I first read this book at the age of perhaps 16; I had heard it was the hardest of Woolf’s novels and, wilful as I was, decided that this was the place to start on her oeuvre. In the intervening years, for academic reasons and for pure, unbridled, envious pleasure, I have read, I believe, everything that she wrote. These are among the precious books that another copy can never replace – dog-eared, bath-crinkled, emphatically asterisked, underlined, full of marginalia (occasionally insightful, often illegible).

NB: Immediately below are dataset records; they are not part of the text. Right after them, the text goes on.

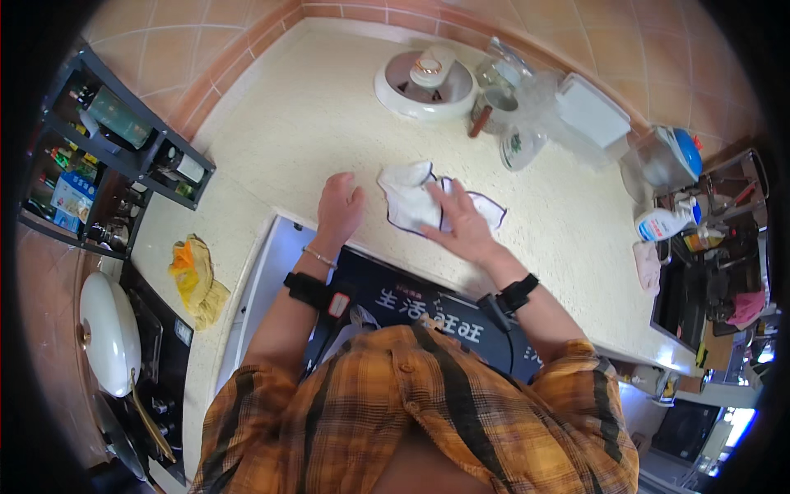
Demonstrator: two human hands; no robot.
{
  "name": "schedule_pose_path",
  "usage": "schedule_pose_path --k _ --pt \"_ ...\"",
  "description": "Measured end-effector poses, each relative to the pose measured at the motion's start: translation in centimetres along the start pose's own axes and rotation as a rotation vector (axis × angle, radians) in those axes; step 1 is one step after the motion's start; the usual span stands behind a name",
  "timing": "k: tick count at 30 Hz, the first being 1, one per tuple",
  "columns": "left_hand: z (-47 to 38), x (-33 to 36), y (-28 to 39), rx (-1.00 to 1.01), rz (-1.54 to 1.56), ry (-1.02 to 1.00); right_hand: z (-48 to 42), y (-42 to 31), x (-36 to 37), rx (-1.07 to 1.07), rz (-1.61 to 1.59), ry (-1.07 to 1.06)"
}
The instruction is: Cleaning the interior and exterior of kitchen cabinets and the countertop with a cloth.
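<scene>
A white cloth with dark edging (407, 200) lies crumpled on the pale countertop (308, 142) before me. My right hand (460, 222) rests over its right part, palm down and fingers spread, pressing or touching it. To the left of the cloth, my left hand (340, 207) is just above or on the counter with fingers loosely bent and nothing in them. A gap separates it from the cloth. Both wrists wear black straps, and a bracelet circles the left one.
Yellow gloves or cloth (197, 281) lie left, near a lidded pan (111, 333). At the back stand a round white appliance (426, 86), a metal mug (497, 105) and plastic bags (537, 102). A spray bottle (666, 221) lies right, by the sink. A shelf (160, 133) holds bottles.
</scene>
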State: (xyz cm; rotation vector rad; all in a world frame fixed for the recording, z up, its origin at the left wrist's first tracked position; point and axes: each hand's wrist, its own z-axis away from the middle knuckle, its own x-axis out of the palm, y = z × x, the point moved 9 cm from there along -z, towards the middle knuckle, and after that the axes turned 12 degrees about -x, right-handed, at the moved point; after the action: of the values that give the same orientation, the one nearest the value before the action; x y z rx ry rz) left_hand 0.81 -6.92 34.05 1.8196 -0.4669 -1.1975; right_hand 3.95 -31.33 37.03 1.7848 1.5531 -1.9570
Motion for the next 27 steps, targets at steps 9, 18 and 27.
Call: schedule_pose_path --k 9,18,27 --pt "-2.2 -14.7 -10.5 -0.156 -0.493 0.105 -8.2 -3.1 9.6 0.046 0.367 -0.488" --pt "-6.9 -17.5 -13.4 0.136 -0.652 0.094 -14.6 -1.8 10.4 0.041 0.388 -0.457" --pt "-7.7 -18.5 -14.2 0.099 -0.697 0.021 -19.2 -0.1 12.3 0.075 0.473 -0.427"
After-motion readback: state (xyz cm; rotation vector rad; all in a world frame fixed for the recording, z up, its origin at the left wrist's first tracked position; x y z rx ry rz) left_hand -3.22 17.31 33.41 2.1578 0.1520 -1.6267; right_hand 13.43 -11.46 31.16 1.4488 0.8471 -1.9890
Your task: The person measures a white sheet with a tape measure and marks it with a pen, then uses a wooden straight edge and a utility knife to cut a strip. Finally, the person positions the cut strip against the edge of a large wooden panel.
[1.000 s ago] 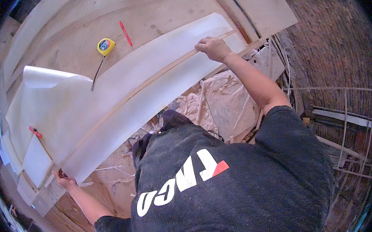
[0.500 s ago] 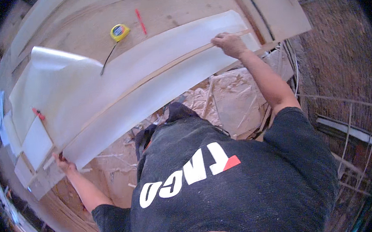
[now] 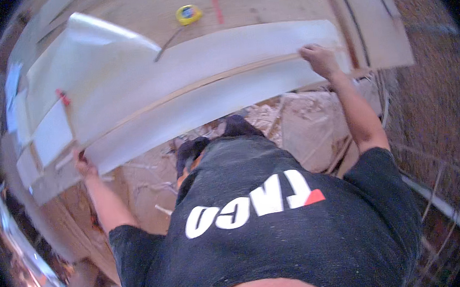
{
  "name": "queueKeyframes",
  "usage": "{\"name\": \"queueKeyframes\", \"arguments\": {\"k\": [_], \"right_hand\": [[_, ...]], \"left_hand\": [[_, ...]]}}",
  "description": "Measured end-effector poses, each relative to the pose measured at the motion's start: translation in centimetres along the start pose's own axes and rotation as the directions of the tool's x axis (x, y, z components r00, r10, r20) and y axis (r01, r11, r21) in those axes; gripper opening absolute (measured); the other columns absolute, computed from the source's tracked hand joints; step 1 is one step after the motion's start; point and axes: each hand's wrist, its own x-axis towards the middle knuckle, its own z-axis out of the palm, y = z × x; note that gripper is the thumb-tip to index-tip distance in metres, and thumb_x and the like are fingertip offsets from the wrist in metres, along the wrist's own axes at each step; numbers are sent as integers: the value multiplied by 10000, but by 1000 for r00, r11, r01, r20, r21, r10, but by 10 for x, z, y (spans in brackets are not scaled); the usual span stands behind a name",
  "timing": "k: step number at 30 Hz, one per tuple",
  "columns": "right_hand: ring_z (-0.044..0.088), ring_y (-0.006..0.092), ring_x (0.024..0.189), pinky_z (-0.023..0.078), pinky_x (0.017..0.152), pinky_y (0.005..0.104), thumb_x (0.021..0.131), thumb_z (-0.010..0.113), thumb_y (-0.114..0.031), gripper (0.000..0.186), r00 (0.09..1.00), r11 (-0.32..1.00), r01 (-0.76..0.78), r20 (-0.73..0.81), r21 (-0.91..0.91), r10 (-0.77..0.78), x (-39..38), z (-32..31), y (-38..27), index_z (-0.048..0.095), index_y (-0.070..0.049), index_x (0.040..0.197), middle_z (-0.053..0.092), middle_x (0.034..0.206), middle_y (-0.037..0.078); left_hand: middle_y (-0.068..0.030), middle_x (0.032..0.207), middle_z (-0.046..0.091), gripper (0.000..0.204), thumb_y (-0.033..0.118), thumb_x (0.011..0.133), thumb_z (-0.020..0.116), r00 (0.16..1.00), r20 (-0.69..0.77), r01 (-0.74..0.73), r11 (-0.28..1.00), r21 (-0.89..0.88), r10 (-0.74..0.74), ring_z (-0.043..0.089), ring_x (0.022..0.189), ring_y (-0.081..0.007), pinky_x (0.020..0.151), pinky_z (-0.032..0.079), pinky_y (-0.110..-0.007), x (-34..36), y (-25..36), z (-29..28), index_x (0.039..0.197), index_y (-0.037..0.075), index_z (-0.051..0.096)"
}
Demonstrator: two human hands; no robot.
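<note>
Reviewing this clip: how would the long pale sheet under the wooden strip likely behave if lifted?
Probably floppy: the pale sheet curls over at its far left edge. Likely light for its size, since it looks thin. Perhaps somewhat slippery, given its sheen.

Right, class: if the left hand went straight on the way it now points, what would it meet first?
Probably the right edge of the white panel just ahead of the left hand, though depth is unclear and it might pass above.

Strip (image 3: 224,75): matt wood. Sheet (image 3: 126,81): smooth, satiny gloss. Shirt (image 3: 282,243): matt cloth.
</note>
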Motion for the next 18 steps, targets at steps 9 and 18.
{"name": "queueKeyframes", "arguments": {"k": [9,18], "right_hand": [[672,335,980,551,807,436,969,607,-130,199,999,1000,15,-33,-27,-16,-16,7,-1,690,-110,1149,704,1074,132],[687,331,993,566,802,437,980,603,-166,201,999,999,37,10,0,-37,-5,4,-1,689,-132,1159,711,1118,120]], "left_hand": [[-62,1022,672,369,345,866,775,986,-115,-128,989,-70,120,618,970,-207,899,495,-344,-19,-1,51,1069,47,700],[-117,1156,663,604,322,791,876,968,-189,-171,985,-31,163,624,1062,-219,925,505,-375,-38,0,21,1201,-52,638]]}}
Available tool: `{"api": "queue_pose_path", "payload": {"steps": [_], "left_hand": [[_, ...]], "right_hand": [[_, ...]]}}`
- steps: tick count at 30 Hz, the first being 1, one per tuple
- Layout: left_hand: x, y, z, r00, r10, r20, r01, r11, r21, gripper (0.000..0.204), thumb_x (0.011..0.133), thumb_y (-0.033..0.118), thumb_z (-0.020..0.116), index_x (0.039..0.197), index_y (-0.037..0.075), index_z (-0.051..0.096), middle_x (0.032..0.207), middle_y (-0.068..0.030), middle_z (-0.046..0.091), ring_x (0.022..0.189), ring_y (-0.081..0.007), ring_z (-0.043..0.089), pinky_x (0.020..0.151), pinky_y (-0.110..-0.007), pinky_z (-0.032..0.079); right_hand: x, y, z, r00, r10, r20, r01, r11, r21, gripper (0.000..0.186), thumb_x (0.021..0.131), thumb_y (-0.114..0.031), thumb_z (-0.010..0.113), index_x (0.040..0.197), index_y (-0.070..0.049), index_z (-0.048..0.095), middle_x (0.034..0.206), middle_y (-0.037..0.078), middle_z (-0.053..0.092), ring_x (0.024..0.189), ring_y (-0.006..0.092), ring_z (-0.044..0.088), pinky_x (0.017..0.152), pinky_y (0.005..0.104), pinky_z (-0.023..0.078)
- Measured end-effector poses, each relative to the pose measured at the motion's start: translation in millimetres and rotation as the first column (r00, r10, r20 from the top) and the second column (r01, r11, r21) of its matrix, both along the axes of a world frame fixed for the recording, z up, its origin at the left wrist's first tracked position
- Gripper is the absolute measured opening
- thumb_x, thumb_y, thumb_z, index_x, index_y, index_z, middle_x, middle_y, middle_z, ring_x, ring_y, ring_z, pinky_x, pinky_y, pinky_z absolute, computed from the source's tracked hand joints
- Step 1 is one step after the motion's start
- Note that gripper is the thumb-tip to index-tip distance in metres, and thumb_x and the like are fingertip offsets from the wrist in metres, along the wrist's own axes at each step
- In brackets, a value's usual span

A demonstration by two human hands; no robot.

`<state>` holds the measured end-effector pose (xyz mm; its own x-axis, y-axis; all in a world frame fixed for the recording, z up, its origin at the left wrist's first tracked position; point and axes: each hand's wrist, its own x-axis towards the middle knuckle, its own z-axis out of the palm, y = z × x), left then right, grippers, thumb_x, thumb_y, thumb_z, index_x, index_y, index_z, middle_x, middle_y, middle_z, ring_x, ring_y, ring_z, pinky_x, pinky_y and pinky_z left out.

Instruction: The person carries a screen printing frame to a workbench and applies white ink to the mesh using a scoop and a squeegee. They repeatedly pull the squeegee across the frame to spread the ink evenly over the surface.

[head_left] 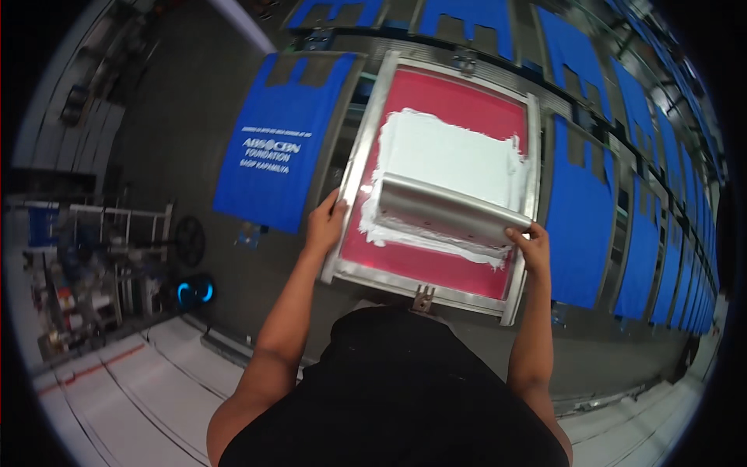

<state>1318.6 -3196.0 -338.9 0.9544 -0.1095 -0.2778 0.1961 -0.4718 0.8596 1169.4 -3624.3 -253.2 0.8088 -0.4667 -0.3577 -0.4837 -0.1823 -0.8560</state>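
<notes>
Black shirt (420, 381) at bottom centre; beyond it, both hands are at a screen frame (372, 128) in mid-frame

The left hand (326, 224) is curled round the frame's left rail, probably to steady it, while the right hand (534, 247) pinches the right end of a metal squeegee (443, 208), perhaps to stop it slipping; whether its fingers also press the rail, I cannot tell. The squeegee lies crosswise over white ink (443, 152) on red mesh (467, 93), just right of picture centre, likely so the raised rails contain the spread. Blue bags (268, 148) lie flat at left, top and right, seemingly spaced for separate access
</notes>
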Motion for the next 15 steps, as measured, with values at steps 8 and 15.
{"api": "queue_pose_path", "payload": {"steps": [8,15], "left_hand": [[-3.5,-12.9,-26.4,0.999,-0.009,0.034,0.01,0.999,-0.034,0.046,0.093,0.029,0.059,0.133,0.005,0.054,0.118,-0.0228,0.063,0.11,-0.028,0.063,0.093,-0.034,0.047],[1.5,-0.7,-77.6,0.998,0.05,0.03,-0.047,0.994,-0.102,0.044,0.098,0.032,0.054,0.132,0.003,0.055,0.115,-0.0141,0.066,0.102,-0.0177,0.062,0.089,-0.029,0.047]], "right_hand": [[-5.4,-8.3,-17.1,0.999,0.036,-0.037,-0.041,0.988,-0.148,0.037,0.073,-0.025,0.08,0.099,0.001,0.071,0.081,0.005,0.067,0.076,0.0136,0.06,0.075,0.0298,0.047],[1.9,4.4,-38.6,0.997,0.065,-0.047,-0.069,0.993,-0.091,0.037,0.074,-0.025,0.081,0.099,0.001,0.071,0.082,0.003,0.065,0.079,0.013,0.059,0.076,0.0284,0.046]]}}
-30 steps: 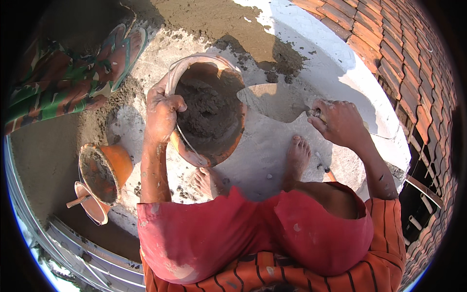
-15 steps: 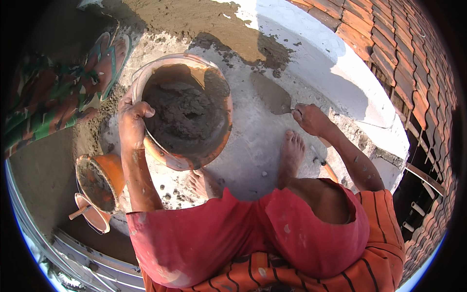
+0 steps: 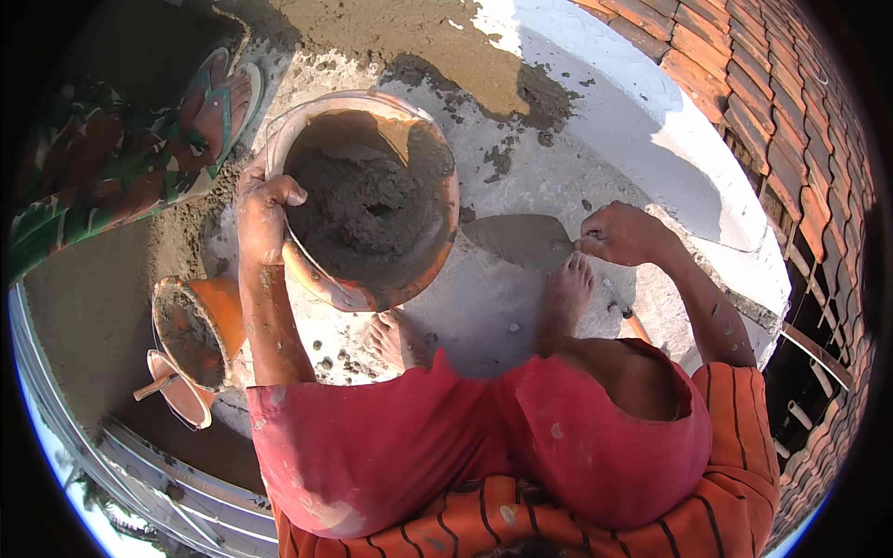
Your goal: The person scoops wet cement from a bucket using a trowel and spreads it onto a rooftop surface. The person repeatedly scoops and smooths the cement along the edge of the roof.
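My left hand (image 3: pixel 267 219) grips the rim of an orange bucket (image 3: pixel 445 191) on its left side, thumb over the edge. The bucket tips slightly toward me, and grey wet mortar (image 3: pixel 363 209) lies inside it. In my right hand (image 3: pixel 619 234) is a pointed trowel (image 3: pixel 519 240), its fingers closed round the handle, which they hide. The mortar-smeared blade points left, its tip close to the bucket's right wall. Both my bare feet stand on the pale slab (image 3: pixel 479 321), just below the bucket and the trowel.
Two more orange buckets, one larger (image 3: pixel 219 321) and one smaller (image 3: pixel 186 409), lie tipped at the left. Another person's sandalled foot (image 3: pixel 223 107) and camouflage trouser leg stand at upper left. Spread mortar (image 3: pixel 419 46) covers the far slab. Roof tiles (image 3: pixel 772 121) slope along the right, beside a dark gap.
The trowel has swung round and moved down, its blade now lying nearly level and nearer the bucket. My right hand has shifted slightly right and down. My left hand keeps its hold.
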Demonstrator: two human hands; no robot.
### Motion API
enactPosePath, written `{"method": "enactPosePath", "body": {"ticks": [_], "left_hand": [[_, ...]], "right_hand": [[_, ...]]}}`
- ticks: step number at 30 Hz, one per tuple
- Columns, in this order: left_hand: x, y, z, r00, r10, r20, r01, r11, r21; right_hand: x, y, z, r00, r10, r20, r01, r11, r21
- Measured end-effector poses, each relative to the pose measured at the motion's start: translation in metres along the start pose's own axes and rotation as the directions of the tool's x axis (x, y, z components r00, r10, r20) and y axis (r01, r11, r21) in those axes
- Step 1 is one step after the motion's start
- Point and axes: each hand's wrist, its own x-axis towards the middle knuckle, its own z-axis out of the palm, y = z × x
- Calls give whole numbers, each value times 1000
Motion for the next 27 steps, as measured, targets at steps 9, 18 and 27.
{"method": "enactPosePath", "body": {"ticks": [9, 18, 27], "left_hand": [[-16, 9, 20, 997, 41, 71, -43, 999, 27], [-21, 7, 41, 986, 59, 156, -60, 998, 2], [-3, 16, 34, 997, 33, 76, -30, 999, -37]], "right_hand": [[-3, -67, -40, 923, 28, -383, -159, 937, -312], [114, -81, 24, 962, -171, -211, 165, 985, -44], [84, -65, 14, 922, 9, -388, -42, 996, -76]]}}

And of them all, my copy of The Waves is the most scarred in this way; as a reader, as a writer, I constantly return, for the lyricism of it, the melancholy, the humanity. The nature of the self, the mediation of the world in words, the way in which the two are inextricable; these are the concerns I return to again and again. “The thing that lies beneath the semblance of the thing”; “I need a little language such as lovers use”; there are phrases here that wash up on the shore of my distracted mind repeatedly, a part of my own internal rhythm, coming up differently each time.